Airbus moving engineering center to Wichita State University

? Airbus Americas announced plans Tuesday to relocate its engineering center to Wichita State University’s Innovation Campus.

Airbus will bring its 400 employees from its downtown Wichita facility to a new building on campus that is slated for completion in January 2017.

The university’s Innovation Campus concept began to take shape in January 2014, as it formed the Wichita State Innovation Alliance Inc. to work with companies, investors and governments to develop a 120-acre portion of campus that was previously home to a golf course. Airbus will be the largest company at the campus.

“Basic research will always be a hallmark of this university, it always will be — but that is not enough,” Wichita State University President John Bardo said.

It typically takes 20-30 years for a published basic research paper to have any impact beyond the publication, he noted.

“We need to be able to turn and turn things faster,” he said. “So what we are doing as a university is focusing increased attention on applied research and development.”

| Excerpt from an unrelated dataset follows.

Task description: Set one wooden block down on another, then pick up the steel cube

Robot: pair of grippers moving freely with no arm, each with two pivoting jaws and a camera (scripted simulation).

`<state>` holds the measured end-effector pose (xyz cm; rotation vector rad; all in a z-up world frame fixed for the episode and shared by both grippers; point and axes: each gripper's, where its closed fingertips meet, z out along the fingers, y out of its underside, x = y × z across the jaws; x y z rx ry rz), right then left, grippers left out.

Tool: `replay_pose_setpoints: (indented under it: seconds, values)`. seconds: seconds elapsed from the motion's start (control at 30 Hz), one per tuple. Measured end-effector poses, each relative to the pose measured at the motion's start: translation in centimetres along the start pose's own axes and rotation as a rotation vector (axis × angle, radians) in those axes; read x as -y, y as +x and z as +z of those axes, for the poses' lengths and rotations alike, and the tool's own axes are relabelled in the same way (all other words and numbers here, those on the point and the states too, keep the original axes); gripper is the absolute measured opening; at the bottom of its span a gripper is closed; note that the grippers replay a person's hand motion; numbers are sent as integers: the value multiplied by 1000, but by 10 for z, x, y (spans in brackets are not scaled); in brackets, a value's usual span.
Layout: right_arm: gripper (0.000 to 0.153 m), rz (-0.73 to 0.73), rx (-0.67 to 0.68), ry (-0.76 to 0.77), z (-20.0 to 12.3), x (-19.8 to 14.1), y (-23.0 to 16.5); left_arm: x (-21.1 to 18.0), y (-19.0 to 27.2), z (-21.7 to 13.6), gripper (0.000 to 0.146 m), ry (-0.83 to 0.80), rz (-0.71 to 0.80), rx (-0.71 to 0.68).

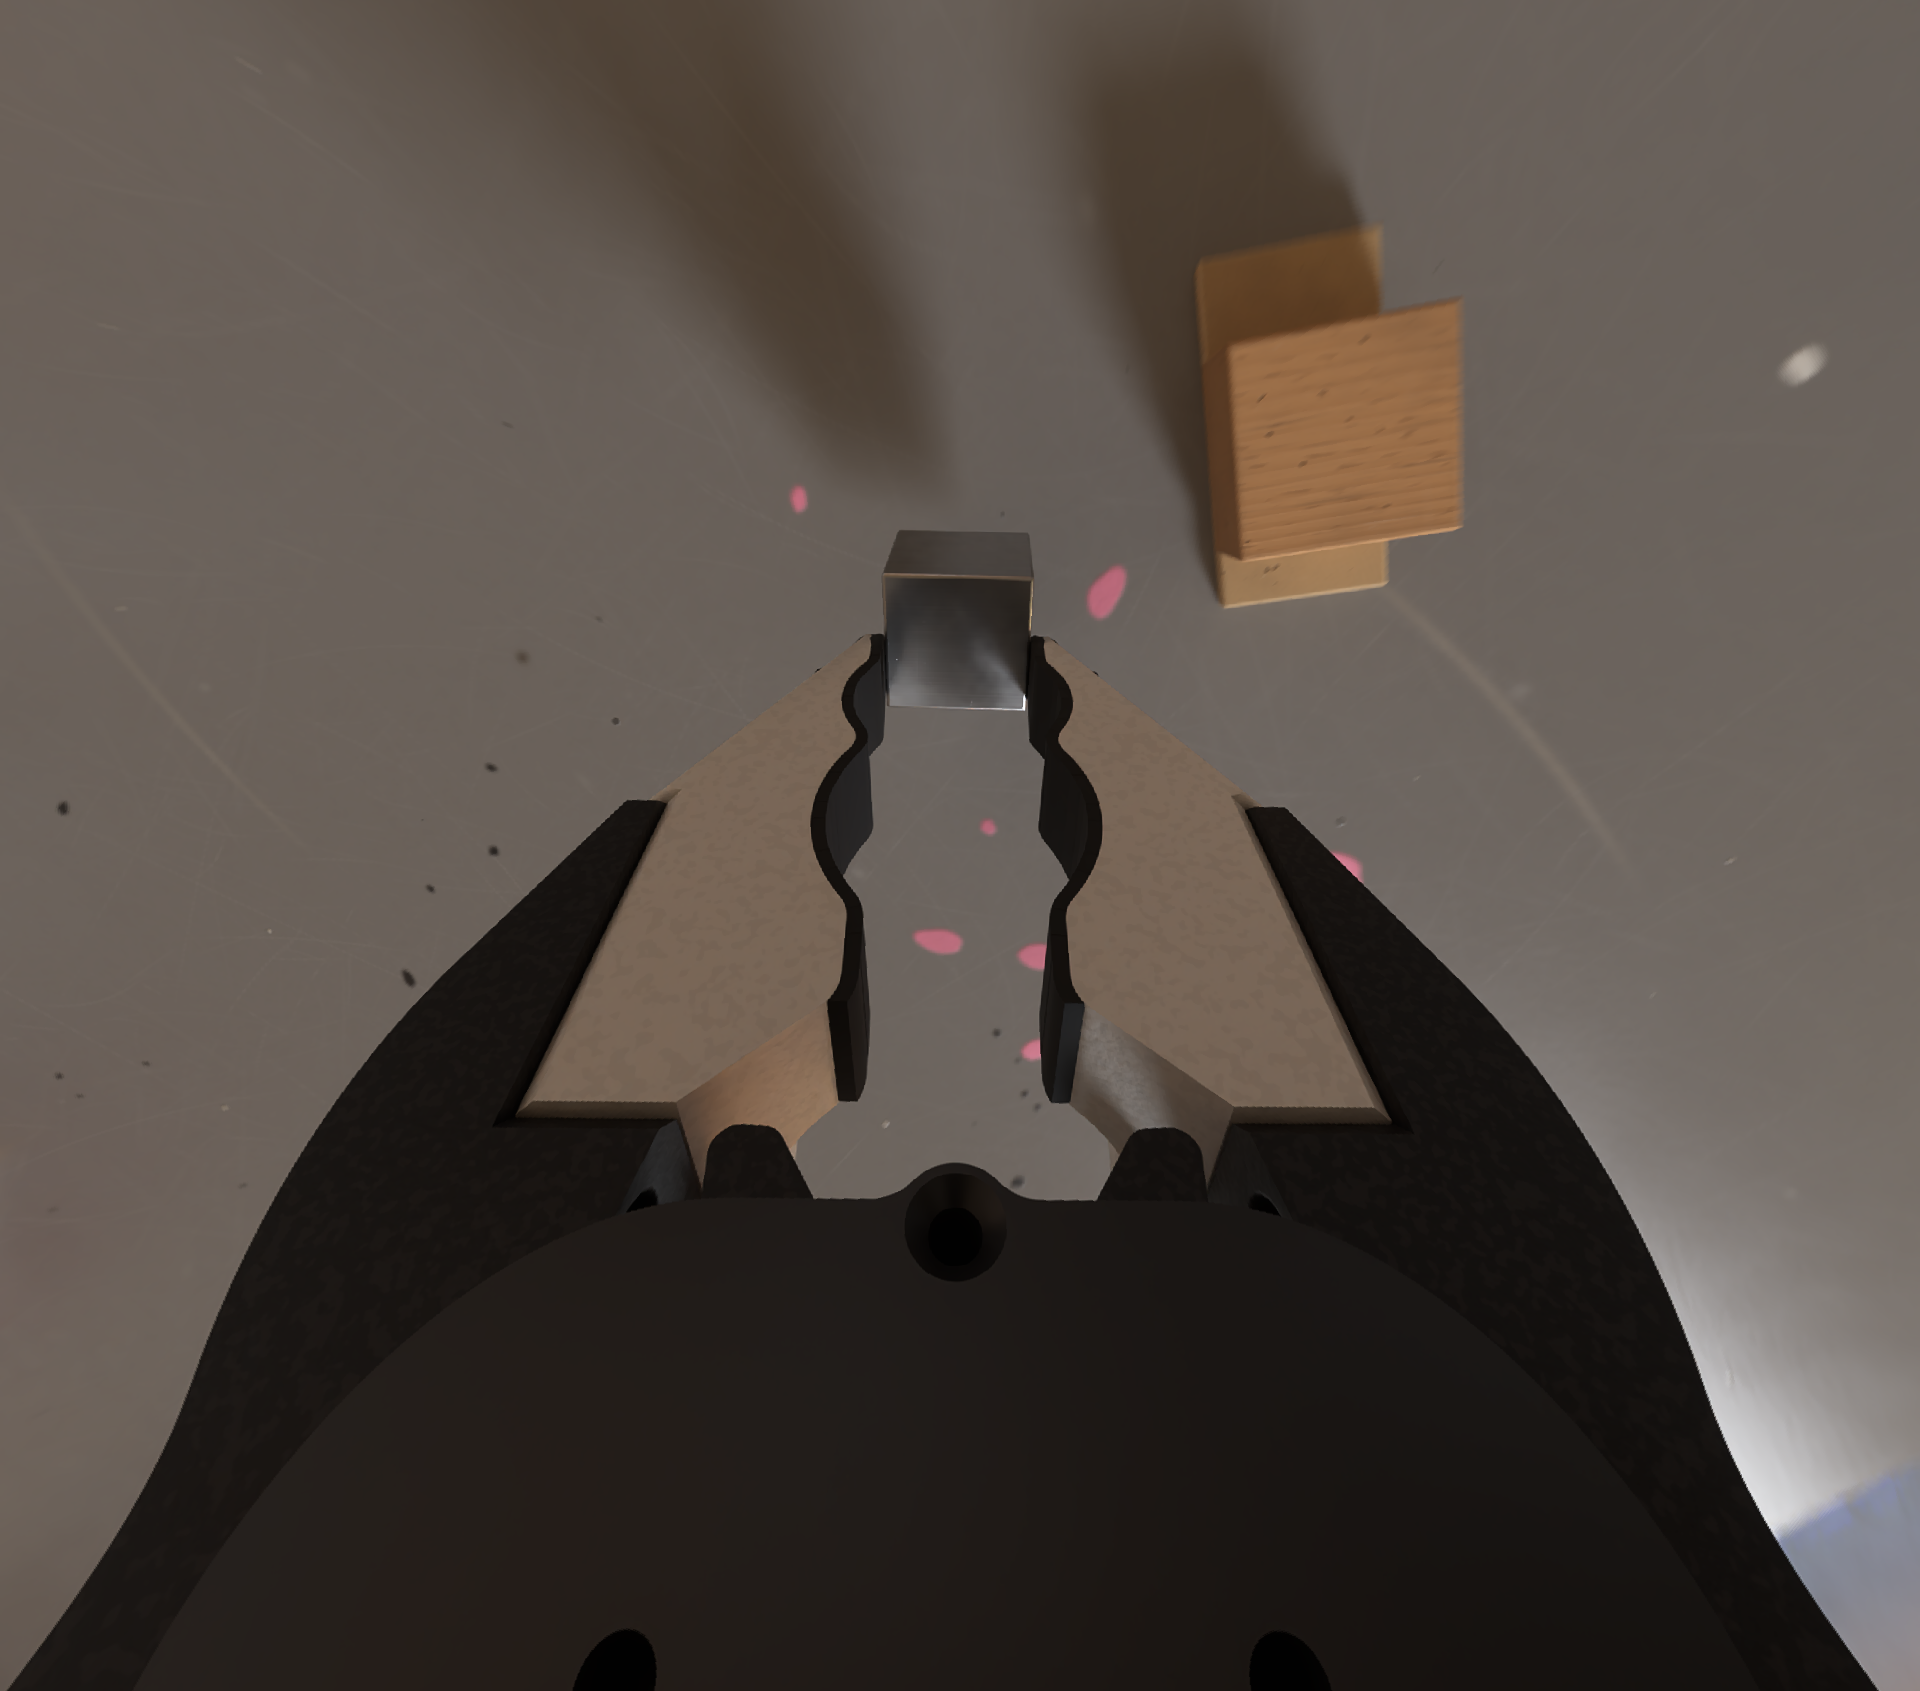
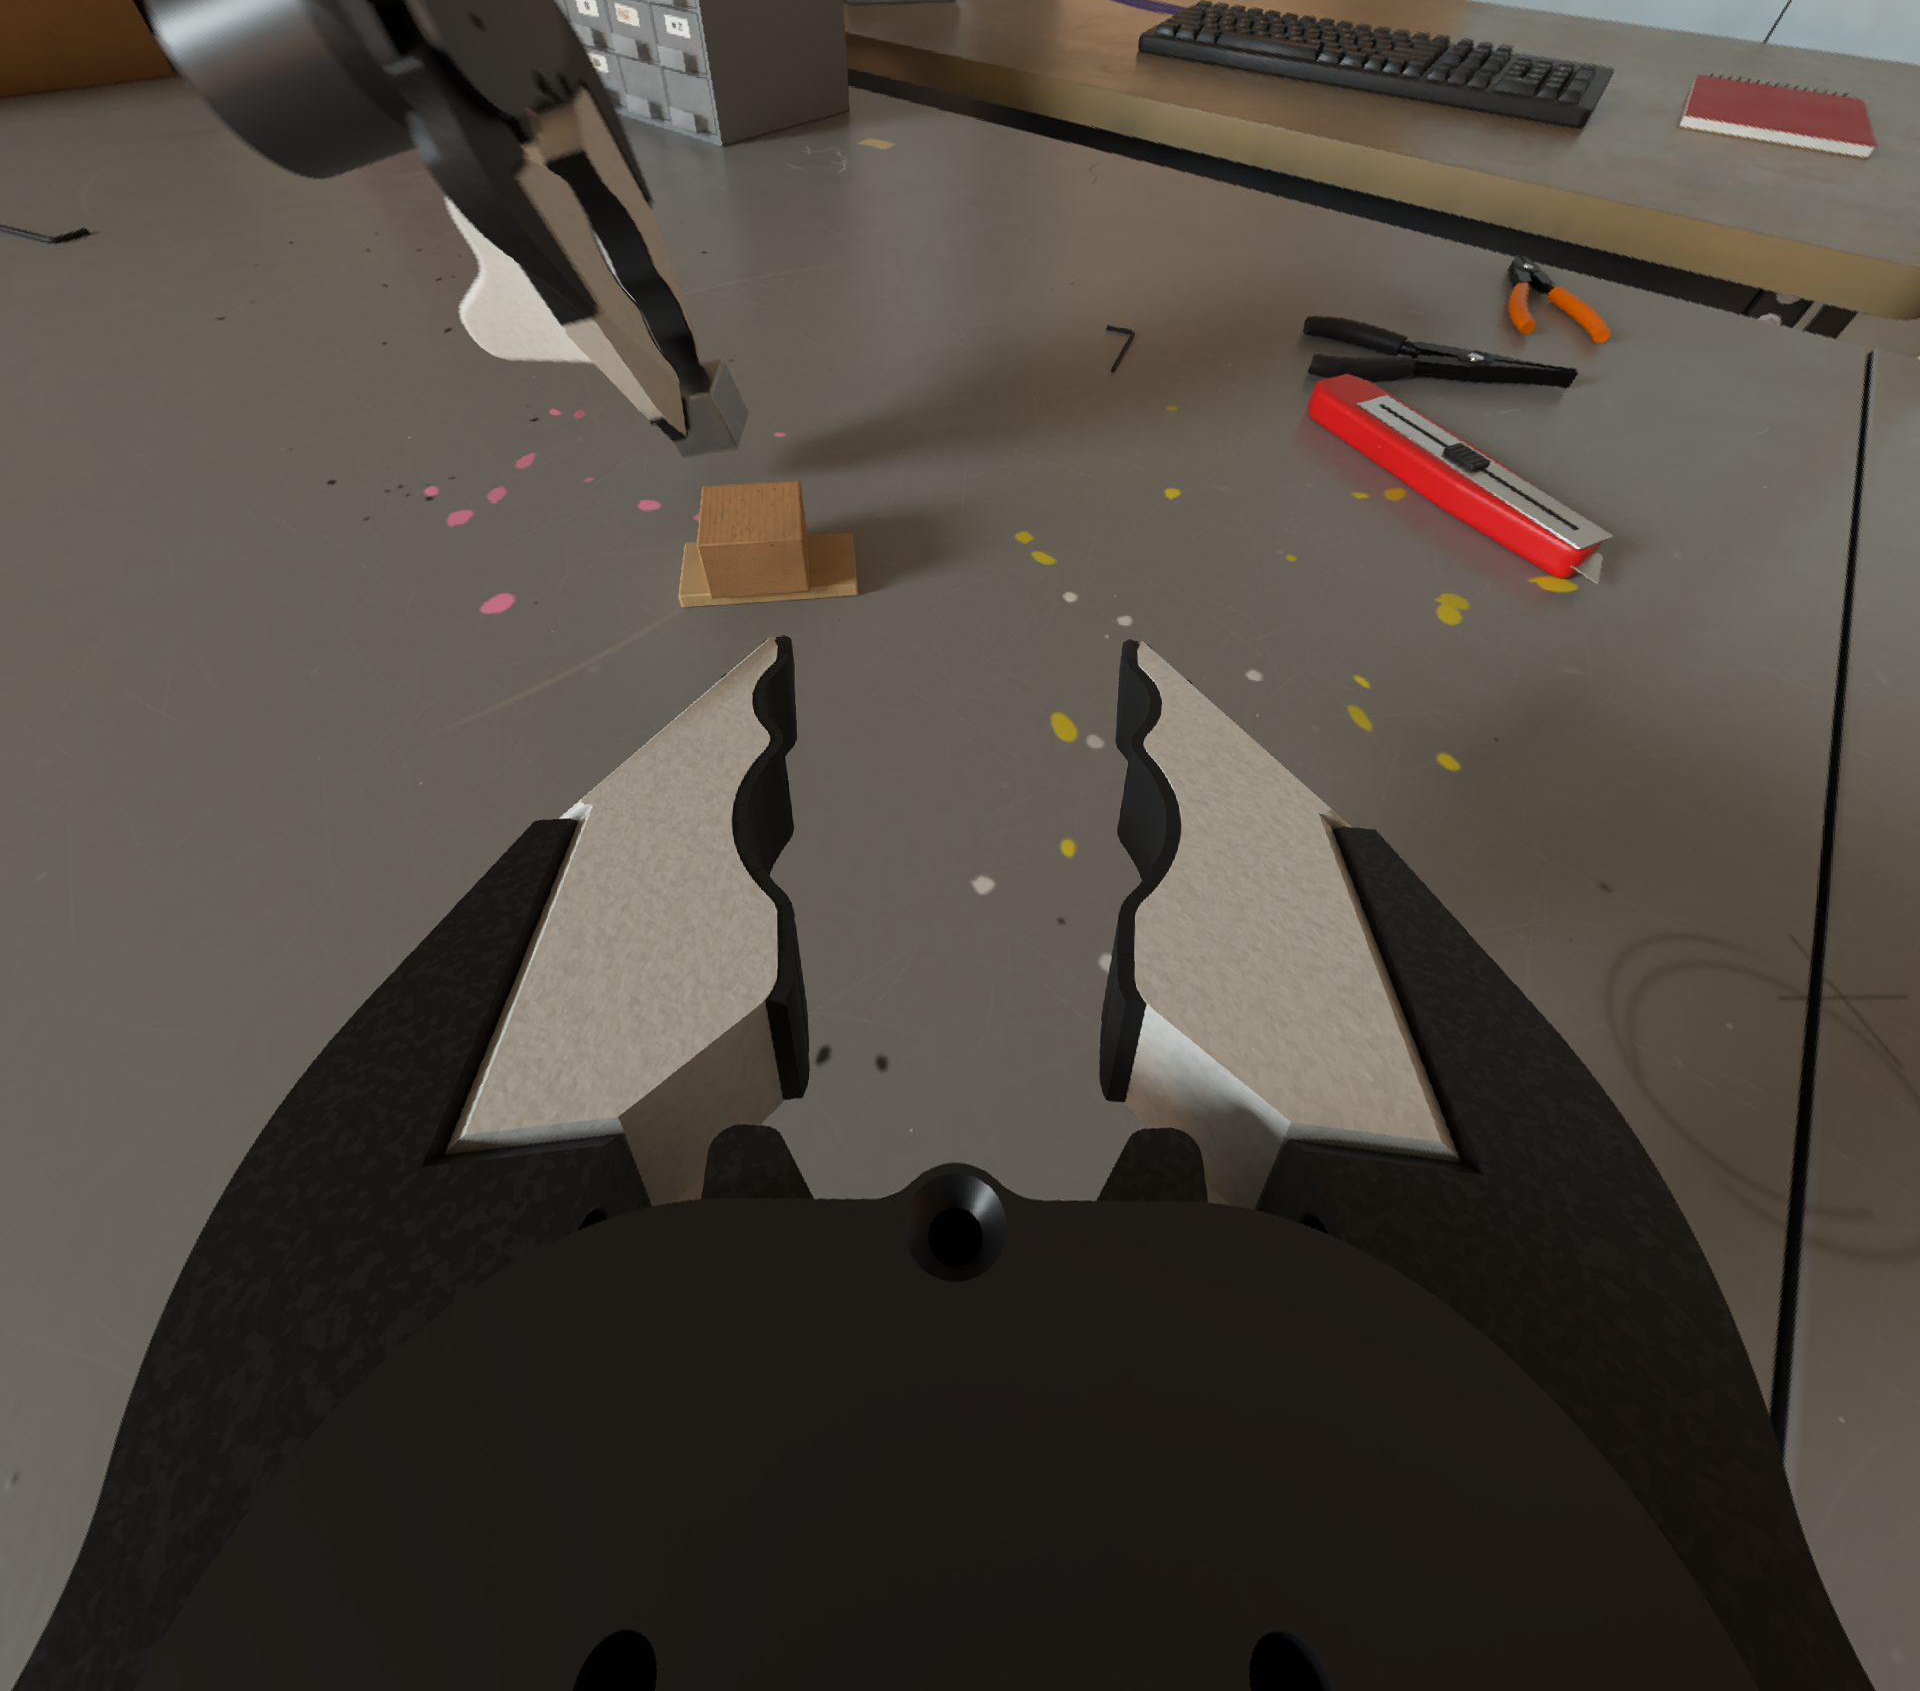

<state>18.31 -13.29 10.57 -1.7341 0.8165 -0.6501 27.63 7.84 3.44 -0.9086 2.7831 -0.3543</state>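
My left gripper (image 1: 958,667) is shut on the small steel cube (image 1: 958,618), which sits between its fingertips. In the right wrist view the left gripper (image 2: 681,407) points steeply down and holds the cube (image 2: 719,407) at or just above the grey table; I cannot tell which. A wooden cube (image 1: 1345,436) sits on a flat wooden block (image 1: 1304,576) to the right of the steel cube. The same stack (image 2: 750,535) on its flat block (image 2: 831,571) shows just ahead of my right gripper (image 2: 956,654), which is open and empty above the table.
A red utility knife (image 2: 1455,472), black pliers (image 2: 1434,363), orange-handled pliers (image 2: 1558,301) and a small hex key (image 2: 1120,345) lie to the right. A grey drawer cabinet (image 2: 686,10) stands behind the left gripper. A keyboard (image 2: 1371,57) and red notebook (image 2: 1777,114) lie on the far desk.
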Motion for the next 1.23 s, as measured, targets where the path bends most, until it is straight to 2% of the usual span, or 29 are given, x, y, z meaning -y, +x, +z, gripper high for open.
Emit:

The partnership with Airbus will increase the quality of education for students and increase the impact of the university, he said.

Relocating to the Wichita State University campus concept gives the company access to the next generation of engineers, Airbus Americas President Barry Eccleston. The university’s Innovation Campus fits in with the company’s aims to boost its competitiveness and prepare for the future, he said, adding, “We like what is proposed here.”

The company’s presence on campus will allow them easy access to the university’s research and testing laboratories, faculty expertise and student employees, the university said.

“This is a great progression of growth and development of this continuing to be the aviation capital of the world — Wichita and south central Kansas — was in the past, is now, will be in the future,” Kansas Gov. Sam Brownback said. “But it is always a business you got to keep innovating, you got to keep changing, you got to keep adapting.”